Only the lines from the start of the data through the one containing "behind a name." belong in your answer; return them exactly.

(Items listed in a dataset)

▶

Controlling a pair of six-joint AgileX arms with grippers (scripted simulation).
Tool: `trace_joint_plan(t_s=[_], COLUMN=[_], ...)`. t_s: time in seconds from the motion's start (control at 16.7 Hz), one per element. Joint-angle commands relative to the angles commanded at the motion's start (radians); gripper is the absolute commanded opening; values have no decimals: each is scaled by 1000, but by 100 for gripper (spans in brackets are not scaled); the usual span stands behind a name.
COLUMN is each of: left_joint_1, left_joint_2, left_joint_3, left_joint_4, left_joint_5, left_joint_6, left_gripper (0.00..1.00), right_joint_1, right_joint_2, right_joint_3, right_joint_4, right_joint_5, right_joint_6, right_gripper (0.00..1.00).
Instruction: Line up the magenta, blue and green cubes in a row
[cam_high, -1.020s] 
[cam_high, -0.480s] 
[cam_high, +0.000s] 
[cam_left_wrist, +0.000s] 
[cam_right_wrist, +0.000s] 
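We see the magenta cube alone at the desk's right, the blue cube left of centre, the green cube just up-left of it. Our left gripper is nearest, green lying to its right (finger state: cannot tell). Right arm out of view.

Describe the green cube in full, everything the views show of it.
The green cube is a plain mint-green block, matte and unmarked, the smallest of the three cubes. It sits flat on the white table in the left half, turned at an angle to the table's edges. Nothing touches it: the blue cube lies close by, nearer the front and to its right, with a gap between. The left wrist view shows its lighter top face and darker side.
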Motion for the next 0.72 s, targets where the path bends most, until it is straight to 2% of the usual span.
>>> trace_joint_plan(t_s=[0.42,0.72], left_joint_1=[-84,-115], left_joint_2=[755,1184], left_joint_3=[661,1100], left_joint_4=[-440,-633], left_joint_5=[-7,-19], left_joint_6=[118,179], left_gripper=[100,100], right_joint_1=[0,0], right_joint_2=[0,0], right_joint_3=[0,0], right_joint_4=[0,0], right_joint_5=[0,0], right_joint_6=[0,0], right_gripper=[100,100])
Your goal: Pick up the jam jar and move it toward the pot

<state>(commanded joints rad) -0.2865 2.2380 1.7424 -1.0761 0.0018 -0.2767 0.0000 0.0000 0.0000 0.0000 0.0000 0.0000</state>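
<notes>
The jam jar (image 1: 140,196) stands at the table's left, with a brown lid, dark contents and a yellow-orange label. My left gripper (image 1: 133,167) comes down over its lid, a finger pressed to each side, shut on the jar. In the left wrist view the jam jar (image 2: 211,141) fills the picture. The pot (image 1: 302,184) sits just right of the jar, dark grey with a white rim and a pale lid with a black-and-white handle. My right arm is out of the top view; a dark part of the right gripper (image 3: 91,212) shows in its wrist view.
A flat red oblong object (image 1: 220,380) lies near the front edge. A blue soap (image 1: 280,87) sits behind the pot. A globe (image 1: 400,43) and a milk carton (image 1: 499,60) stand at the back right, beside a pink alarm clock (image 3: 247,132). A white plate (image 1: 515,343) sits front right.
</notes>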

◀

## WRITTEN RESPONSE
Controlling a pair of six-joint AgileX arms with grippers (scripted simulation).
Tool: `trace_joint_plan(t_s=[_], COLUMN=[_], ...)`. t_s: time in seconds from the motion's start (control at 16.7 Hz), one per element. Joint-angle commands relative to the angles commanded at the motion's start (radians); gripper is the absolute commanded opening; values have no decimals: each is scaled by 1000, but by 100 for gripper (spans in brackets are not scaled); the usual span stands behind a name.

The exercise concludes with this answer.